Стилизаторство, самое утонченное, неизбежно сопряжено с возможностью расчленения: «это от автора с его личностью», «а это от народного искусства». Ничего подобного не могло быть у Пиросманашвили: глубочайший внутренний такт, инстинкт большого художника подсказывали ему, что прямой перенос образов народного творчества в картину грозит им гибелью. Фольклор был для него не арсеналом, но почвой; фольклорное начало неизменно присутствует в его картинах, но выражается не открыто, а в оттенках восприятия, в характере трактовки, в подтексте изображаемого, независимо от бытовой тематики: это их второй, тайный и неразгаданный смысл. В самом мотиве перенесения кутежа на природу — как бы этот мотив ни обосновывать реалистически и ни связывать с обычаями грузинского народа — у Пиросманашвили постоянно ощущается сказочность: невероятность, фантастичность сопоставления дикой природы и парадного, накрытого стола, словно даже не прямо здесь приготовленного, а неведомым чудом явившегося. Так в сказке дворцы перемещаются с места на место, а герой в мгновение ока оказывается где-то за три-девять земель. Вторая, подчас фантастическая жизнь просвечивает сквозь земную оболочку многих его героев, как будто бы прямо взятых из окружавшей его жизни и перенесенных на клеенку.
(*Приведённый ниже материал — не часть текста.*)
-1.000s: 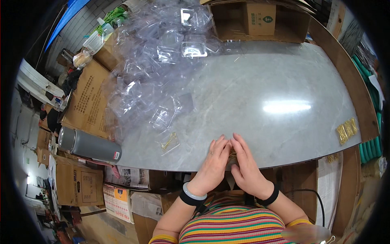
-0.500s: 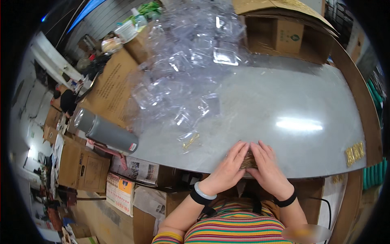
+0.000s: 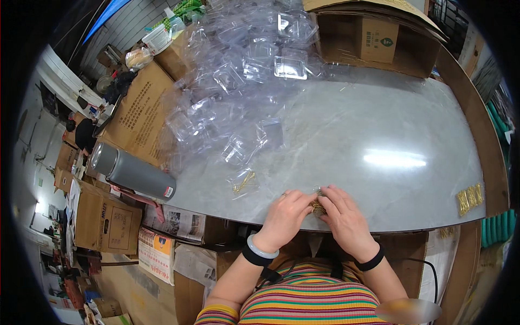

Знаменитая «Женщина с кружкой пива» — не что иное, как портрет некоей проститутки из ортачальских садов, одной из тех, с кем Пиросманашвили общался, живя в «Эльдорадо» у Титичева. Она совершенно достоверна — со своей короткой шеей и тяжелым подбородком, с неизгладимыми приметами своего ремесла — густо подведенными глазами, пышным бюстом, выпирающим из низкого выреза нарочито яркого красного платья, длинными золотистыми волосами, рассыпанными по плечам. Нет ничего странного и в ее поведении: сидя с кружкой пива за одним из столиков, расставленных в саду, она предлагает себя посетителям. Но, извлеченная художником из своей среды, из пошлого мира садовых дорожек, фонарей, разгуливающей публики, перенесенная в черноту неведомого пространства, окруженная бурно разросшейся сочной зеленью, устремившая свой загадочно-неподвижный взгляд в никуда, она кажется не только реальным человеком, но и фантастическим лесным существом — русалкой, лесной девой, дриадой или, может быть, самой богиней Дали, покровительницей лесов, вод, скал и диких животных, расчесывающей свои длинные золотые волосы над ручьем.
В том же «Эльдорадо» был написан «Дворник». И он — портрет вполне реального человека, служившего у Титичева (дорожа документальностью, Пиросманашвили позаботился даже о том, чтобы тщательно выписать номер «1035» на медной бляхе его фуражки). Но это не просто портрет согнутого старостью и нелегкой жизнью, запуганного и задавленного маленького человека. Дворник — это и носитель власти, представитель законопорядка, он сам — гроза униженных и бездомных. В нераздельной двойственности образа — общепризнанная сила воздействия картины. Однако дело не исчерпывается и этим. Этот дворник, с его диким взглядом из-под козырька, с неукротимой порослью волос, рвущихся из-под фуражки и буйно кустящихся в бороде, напоминает и мифического жителя лесов — какого-нибудь фавна, или лешего, или (если возвратиться на грузинскую почву) зловредного каджи, сплошь поросшего шерстью, или хвостатого кудиани, или бесачинку, обитателя заброшенных домов, или даже очокочи, лесного козлочеловека.
И в герое, казалось бы, бесхитростной зарисовки из сельской жизни, картины «Пастух с отарой», вполне реальном человеке со всеми атрибутами его ремесла — свирелью, длинным крючковатым посохом (выдергивать овец из отары), ружьем за спиной, человеке, возвышающемся над покорно идущим под музыку его свирели стадом, угадываются черты иного существа — доброго великана, покровителя животных, хозяина гор и долин.
А разве персонажи «большого» «Натюрморта», при всей их плотской конкретности и чувственной материальности, не кажутся воплощениями душ или духов изображенных предметов, существующих своей собственной мистической жизнью? И разве не наделен собственной жизнью и, может быть, душой пустой квеври, неожиданно очутившийся на лесной поляне, вдали от марани, для которого предназначен, и ведущий свой тихий, непонятный нам диалог с маленькой обитательницей чащи — лисицей? («Верю, что есть тайный язык у бесполых существ и мертвых предметов и что этот язык значительнее всех живых языков», — обмолвился как-то Николоз Бараташвили.)
Подобные ощущения порой оказываются чрезвычайно сильны, порой слабеют; некоторые картины их могут и вовсе не вызывать, и дело не столько в них, сколько в общей атмосфере, в общем ощущении необычности, загадочности, которое обволакивает едва ли не всякую изображенную Пиросманашвили ситуацию.